- Task item -
Lines from the beginning of the data below through the one containing "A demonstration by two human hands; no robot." are to be printed exactly as they appear.

- Given entries -
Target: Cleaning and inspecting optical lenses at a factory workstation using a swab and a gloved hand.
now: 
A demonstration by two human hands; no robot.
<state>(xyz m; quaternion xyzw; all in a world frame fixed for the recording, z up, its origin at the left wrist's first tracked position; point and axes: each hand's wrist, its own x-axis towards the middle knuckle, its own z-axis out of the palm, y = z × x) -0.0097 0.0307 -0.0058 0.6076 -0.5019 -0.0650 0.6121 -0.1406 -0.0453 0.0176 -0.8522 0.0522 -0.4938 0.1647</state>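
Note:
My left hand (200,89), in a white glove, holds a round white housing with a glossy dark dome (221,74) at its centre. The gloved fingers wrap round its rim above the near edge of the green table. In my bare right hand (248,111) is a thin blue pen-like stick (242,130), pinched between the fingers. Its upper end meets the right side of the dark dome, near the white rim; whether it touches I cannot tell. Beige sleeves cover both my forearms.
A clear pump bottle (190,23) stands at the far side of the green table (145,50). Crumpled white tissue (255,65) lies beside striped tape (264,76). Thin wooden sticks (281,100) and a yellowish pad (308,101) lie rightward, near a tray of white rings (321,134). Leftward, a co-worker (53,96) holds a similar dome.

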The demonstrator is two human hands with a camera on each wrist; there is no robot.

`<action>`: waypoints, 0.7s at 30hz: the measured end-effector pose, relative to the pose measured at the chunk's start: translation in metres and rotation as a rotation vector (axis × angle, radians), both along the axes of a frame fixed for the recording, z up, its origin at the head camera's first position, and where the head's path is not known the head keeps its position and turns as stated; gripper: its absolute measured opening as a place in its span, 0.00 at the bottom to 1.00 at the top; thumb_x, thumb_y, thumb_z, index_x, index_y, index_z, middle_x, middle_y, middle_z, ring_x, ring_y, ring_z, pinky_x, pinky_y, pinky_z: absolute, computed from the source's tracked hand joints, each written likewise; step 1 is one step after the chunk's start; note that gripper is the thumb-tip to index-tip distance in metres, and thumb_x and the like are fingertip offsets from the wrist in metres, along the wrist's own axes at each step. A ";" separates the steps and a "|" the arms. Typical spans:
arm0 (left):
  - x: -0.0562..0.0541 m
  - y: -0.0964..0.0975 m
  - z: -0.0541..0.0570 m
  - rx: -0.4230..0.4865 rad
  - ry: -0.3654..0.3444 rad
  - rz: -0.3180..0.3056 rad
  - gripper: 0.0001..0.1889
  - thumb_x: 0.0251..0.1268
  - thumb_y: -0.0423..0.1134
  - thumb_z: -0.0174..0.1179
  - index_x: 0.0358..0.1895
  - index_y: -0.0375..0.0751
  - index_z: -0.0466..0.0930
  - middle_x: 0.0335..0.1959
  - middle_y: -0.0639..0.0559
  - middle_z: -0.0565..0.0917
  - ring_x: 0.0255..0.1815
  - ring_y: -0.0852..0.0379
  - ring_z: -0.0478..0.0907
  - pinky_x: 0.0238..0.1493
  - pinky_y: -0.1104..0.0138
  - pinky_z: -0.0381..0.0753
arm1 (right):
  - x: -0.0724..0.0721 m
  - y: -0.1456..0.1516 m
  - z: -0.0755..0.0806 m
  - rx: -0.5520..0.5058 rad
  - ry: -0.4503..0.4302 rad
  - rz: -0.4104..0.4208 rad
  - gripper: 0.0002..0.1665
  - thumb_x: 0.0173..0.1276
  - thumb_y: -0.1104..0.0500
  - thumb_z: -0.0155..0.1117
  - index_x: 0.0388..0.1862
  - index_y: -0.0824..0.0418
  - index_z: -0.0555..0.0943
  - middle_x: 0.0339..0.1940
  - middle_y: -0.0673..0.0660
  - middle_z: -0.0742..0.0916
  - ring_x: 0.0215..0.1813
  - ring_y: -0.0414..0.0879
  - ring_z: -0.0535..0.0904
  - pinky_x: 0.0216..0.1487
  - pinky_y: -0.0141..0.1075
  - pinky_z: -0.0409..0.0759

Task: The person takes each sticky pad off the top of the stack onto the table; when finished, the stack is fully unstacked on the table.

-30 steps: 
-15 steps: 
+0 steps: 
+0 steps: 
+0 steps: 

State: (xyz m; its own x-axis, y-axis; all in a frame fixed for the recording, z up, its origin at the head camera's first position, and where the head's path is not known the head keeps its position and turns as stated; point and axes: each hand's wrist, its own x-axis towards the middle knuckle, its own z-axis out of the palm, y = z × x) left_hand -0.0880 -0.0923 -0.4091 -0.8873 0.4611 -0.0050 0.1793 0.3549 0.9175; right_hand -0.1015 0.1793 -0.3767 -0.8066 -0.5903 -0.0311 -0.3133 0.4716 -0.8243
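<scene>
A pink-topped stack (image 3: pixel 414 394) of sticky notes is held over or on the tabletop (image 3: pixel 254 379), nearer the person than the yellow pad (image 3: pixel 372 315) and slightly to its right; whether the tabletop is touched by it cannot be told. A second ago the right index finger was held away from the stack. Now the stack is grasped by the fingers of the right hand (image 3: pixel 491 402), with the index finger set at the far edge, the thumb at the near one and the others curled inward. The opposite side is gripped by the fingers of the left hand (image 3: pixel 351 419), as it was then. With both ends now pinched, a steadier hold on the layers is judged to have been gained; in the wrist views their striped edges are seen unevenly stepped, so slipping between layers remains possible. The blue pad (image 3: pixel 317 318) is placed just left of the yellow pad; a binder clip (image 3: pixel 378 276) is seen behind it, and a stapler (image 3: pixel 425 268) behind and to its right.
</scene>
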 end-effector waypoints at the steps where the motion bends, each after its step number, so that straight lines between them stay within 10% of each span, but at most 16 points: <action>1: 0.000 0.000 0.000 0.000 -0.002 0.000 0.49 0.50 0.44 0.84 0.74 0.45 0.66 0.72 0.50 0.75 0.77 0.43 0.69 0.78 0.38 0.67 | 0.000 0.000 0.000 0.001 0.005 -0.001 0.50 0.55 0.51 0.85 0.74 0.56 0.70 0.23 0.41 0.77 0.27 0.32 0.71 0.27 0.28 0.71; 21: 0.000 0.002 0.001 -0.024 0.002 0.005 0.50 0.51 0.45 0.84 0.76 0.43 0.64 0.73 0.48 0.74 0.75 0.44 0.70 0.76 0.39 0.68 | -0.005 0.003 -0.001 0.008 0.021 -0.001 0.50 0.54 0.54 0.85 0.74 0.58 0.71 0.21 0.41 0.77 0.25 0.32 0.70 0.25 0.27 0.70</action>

- The completed task -
Target: Cleaning and inspecting optical lenses at a factory workstation using a swab and a gloved hand.
now: 
A demonstration by two human hands; no robot.

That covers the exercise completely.